Summer heat brings algae blooms on the Big O

LAKE OKEECHOBEE — As the water in Lake Okeechobee heats up, algae and cyanobacteria blooms on the big lake become more common. Algae and cyanobacteria (sometimes called blue-green algae) are part of the lake’s natural ecosystem. Algae and cyanobacteria are the base of the food chain and produce much of the oxygen on the planet.

These microscopic organisms are always present in freshwater, unless the water is sterile. Much of the time they are not visible to the human eye. Under certain conditions, cyanobacteria can reproduce rapidly into what is called a visible “bloom.”

According to the U.S. Geological Survey data, 28 species of cyanobacteria have been documented in the Lake Okeechobee Waterway, which includes the St. Lucie River, the St. Lucie Canal, Lake Okeechobee and the Caloosahatchee River. About 25% of these cyanobacteria species are capable of producing toxins. Even those that are capable of producing toxins, do not always do so.

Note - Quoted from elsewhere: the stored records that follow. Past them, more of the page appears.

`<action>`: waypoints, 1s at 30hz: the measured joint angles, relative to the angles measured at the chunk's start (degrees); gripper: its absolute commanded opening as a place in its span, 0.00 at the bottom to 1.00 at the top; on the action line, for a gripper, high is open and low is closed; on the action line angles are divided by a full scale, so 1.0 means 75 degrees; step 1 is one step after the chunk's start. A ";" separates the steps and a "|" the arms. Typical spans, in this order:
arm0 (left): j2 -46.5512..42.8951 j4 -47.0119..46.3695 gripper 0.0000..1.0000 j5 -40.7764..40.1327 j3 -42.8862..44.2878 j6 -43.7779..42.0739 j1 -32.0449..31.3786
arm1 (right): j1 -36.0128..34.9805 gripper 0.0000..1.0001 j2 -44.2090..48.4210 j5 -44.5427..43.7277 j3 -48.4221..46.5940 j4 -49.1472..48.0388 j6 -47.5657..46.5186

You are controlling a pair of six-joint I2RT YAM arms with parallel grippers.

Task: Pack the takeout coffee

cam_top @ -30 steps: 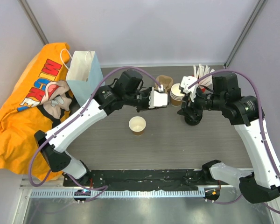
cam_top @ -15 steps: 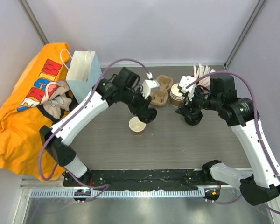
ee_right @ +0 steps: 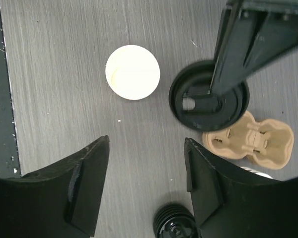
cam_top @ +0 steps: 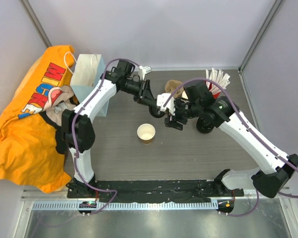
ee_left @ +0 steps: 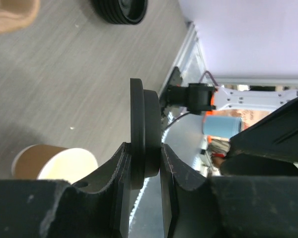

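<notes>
- Brown paper cup stands upright and lidless near the middle of the table. Its pale inside is showing, but what it holds cannot be read.
- Left gripper: jaws clamped on the rim of a black lid, pinched edge-on. The lid hangs just beyond the cup, not over it.
- Right gripper: jaws spread with nothing between them, above bare table near cup and lid.
- Pulp cup carrier lies just past the lid.
- Stack of black lids is cut off by the right wrist view's lower edge.
- Pale blue paper bag stands at far left, its inside hidden.
- Against half a second ago:
  - The left elbow has swung far left and the lid has drawn slightly back from the cup.
  - The right arm has swung in from the lid stack.
  - The cup is unmoved.
</notes>
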State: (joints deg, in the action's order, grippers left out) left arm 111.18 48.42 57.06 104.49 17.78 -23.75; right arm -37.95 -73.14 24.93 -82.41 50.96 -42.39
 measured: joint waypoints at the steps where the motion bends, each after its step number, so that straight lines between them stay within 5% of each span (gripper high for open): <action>1: 0.0009 -0.0160 0.00 0.0108 -0.0114 0.0189 -0.0023 | -0.0052 0.64 -0.0052 -0.0044 -0.0003 -0.0038 -0.0070; 30: -0.0589 -0.2640 0.00 0.1510 -0.1856 0.2538 -0.0067 | -0.0233 0.44 -0.0420 -0.0079 0.0746 -0.0965 -0.1122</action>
State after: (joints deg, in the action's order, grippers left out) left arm 106.76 28.62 68.38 90.56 36.82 -24.25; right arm -39.70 -76.29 24.34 -76.82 43.72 -50.81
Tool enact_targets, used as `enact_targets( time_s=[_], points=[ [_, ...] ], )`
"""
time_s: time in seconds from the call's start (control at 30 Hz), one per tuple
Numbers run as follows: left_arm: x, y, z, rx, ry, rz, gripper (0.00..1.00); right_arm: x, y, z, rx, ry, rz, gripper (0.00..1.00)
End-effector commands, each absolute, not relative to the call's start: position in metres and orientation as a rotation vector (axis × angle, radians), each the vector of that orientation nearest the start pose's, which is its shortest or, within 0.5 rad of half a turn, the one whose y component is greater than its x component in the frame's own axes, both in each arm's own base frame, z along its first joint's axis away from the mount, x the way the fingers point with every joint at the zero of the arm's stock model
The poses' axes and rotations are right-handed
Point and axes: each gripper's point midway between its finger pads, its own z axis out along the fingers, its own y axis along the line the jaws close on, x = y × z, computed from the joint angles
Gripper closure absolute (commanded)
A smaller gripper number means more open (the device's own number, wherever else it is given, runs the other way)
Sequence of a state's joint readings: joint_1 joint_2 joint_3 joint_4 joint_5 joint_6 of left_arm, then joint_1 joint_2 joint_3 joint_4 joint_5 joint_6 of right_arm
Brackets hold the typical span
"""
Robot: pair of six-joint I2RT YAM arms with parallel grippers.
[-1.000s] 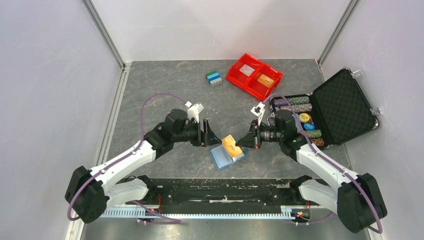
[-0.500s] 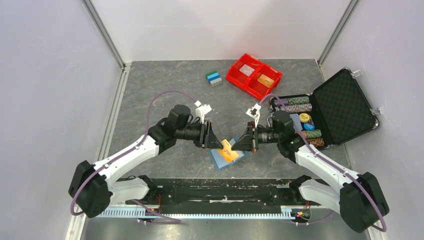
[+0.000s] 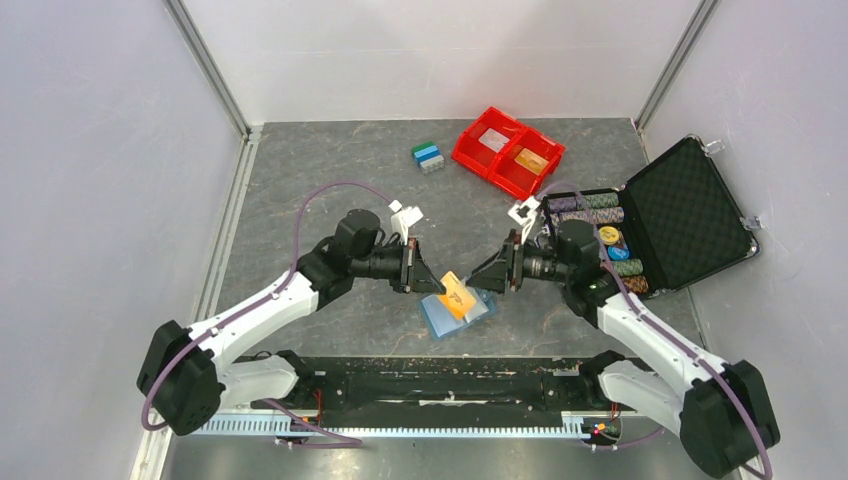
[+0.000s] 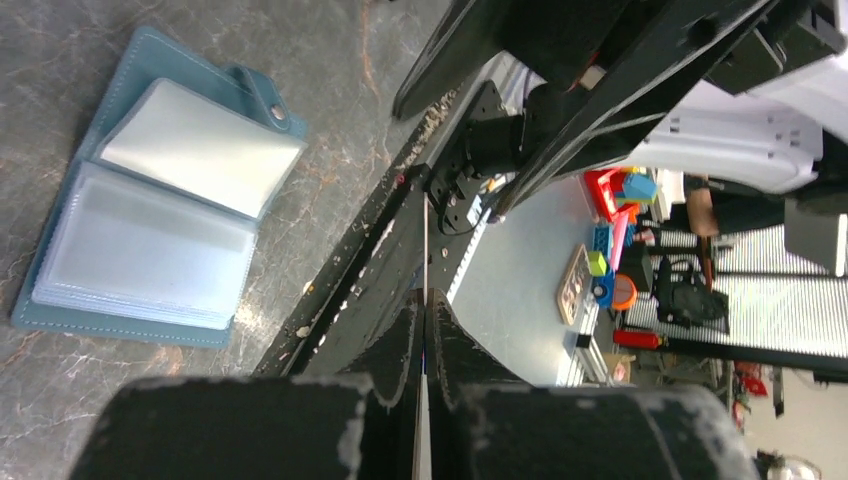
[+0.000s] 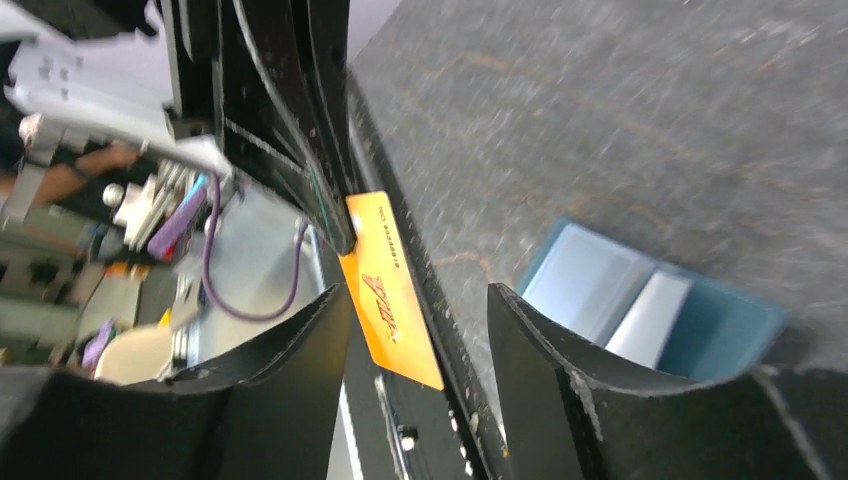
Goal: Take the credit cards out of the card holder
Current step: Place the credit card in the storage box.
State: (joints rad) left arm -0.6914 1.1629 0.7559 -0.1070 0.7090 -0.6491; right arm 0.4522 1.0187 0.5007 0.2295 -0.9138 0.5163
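Note:
The orange credit card [image 3: 458, 297] with a dark mark hangs just above the open light-blue card holder [image 3: 440, 322], which lies flat near the table's front edge. My left gripper [image 3: 432, 285] is shut on the card's left end. In the left wrist view the card [image 4: 425, 250] shows edge-on between the closed jaws of this gripper [image 4: 425, 312], with the holder [image 4: 150, 215] spread open at the left. My right gripper [image 3: 482, 280] stands open at the card's right side. In the right wrist view the card [image 5: 393, 290] sits loose between this gripper's [image 5: 415, 300] spread fingers, with the holder [image 5: 640, 310] behind.
A red two-compartment bin [image 3: 507, 150] at the back holds a whitish item and an orange one. A blue card deck [image 3: 427, 156] lies to its left. An open black case [image 3: 690, 210] with poker chips [image 3: 600, 240] stands at the right, close to my right arm.
My left gripper moved in and closed on the orange card. My right gripper, which was holding the card, opened and let go of it.

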Motion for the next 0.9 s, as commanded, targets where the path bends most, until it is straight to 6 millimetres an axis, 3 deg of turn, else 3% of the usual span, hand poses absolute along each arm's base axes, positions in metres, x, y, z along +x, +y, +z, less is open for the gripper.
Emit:
enact_targets(
  time_s=[0.0,0.17,0.3,0.43,0.63,0.87],
  points=[
    [0.175,-0.303,0.212,0.365,2.193,-1.474,0.98,0.213,0.24,0.225,-0.43,1.803,1.345,0.4],
    [0.197,-0.298,0.234,0.136,2.048,-1.489,0.98,0.221,0.23,0.248,-0.272,1.731,1.327,0.35],
    [0.214,-0.288,0.246,-0.061,1.913,-1.499,0.98,0.218,0.226,0.255,-0.171,1.642,1.387,0.4],
    [0.221,-0.281,0.255,-0.169,1.835,-1.529,0.98,0.216,0.225,0.248,-0.096,1.635,1.448,0.49],
    [0.223,-0.281,0.256,-0.195,1.816,-1.541,0.98,0.208,0.229,0.232,-0.058,1.623,1.559,0.55],
    [0.222,-0.283,0.254,-0.209,1.803,-1.579,0.98,0.199,0.24,0.234,-0.066,1.579,1.641,0.57]
  ],
)
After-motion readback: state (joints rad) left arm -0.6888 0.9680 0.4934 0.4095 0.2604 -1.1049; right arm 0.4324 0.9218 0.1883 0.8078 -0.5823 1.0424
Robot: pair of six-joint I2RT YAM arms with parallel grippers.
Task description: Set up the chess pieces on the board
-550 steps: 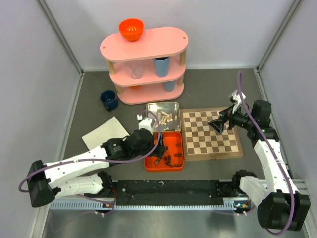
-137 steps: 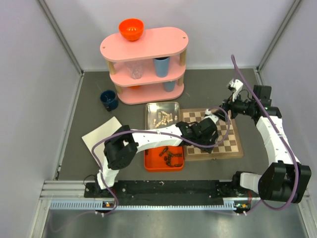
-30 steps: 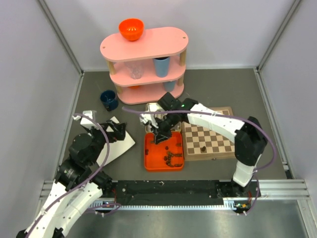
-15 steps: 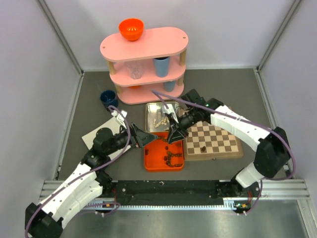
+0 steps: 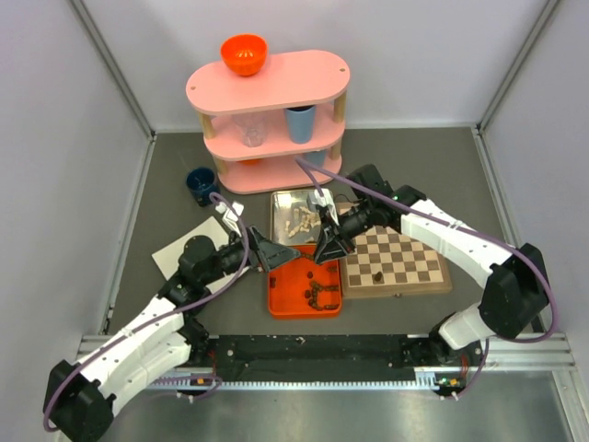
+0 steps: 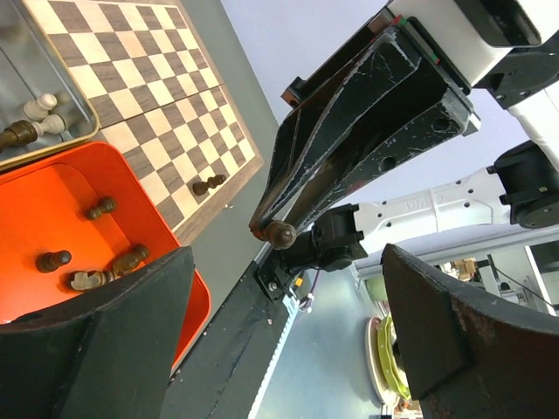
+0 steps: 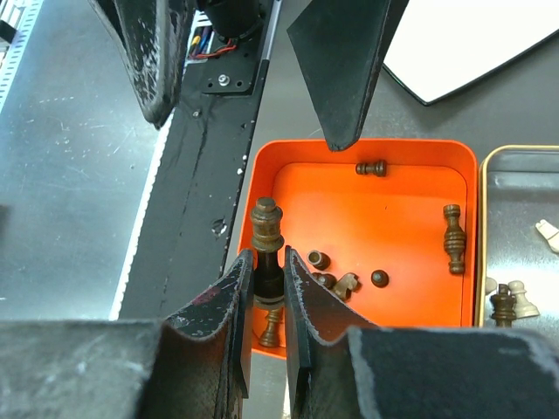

At the May 14 meeting of the South Florida Water Management District Governing Board, SFWMD Water Resources Division Director Lawrence Glenn said not only has SFWMD increased water sampling sites for this summer, but they are also sampling more frequently. SFWMD now has 30 sites in the lake that are sampled twice a month. The sites were placed strategically in areas where blooms have been seen in the past.

So far cyanobacteria blooms on the lake are pretty similar to last year, he said.

In April there were some blooms occurring along the eastern edge, he said. “Whenever our crews are out, if they seem a bloom they will collect a sample.” He said if the public sees a bloom they can report it to Florida Department of Environmental Protection (FDEP) and FDEP will sample and test the bloom.

In the May 6 sampling, he said eight of 30 sites detected cyanobacteria present. Seven of the eight sites contained microcystin ranging from barely detectable levels of less than 1 microgram per liter to a high of 35 micrograms per liter. The Environmental Protection Agency (EPA) has set 8 micrograms per liter as the safe level for human recreational contact.

Sometimes if there is a lot of wind, a larger drift congregates in an area, and that results in higher microcystin levels, he explained.

“We are still trying to learn about why and when toxins are released,” Mr. Glenn explained.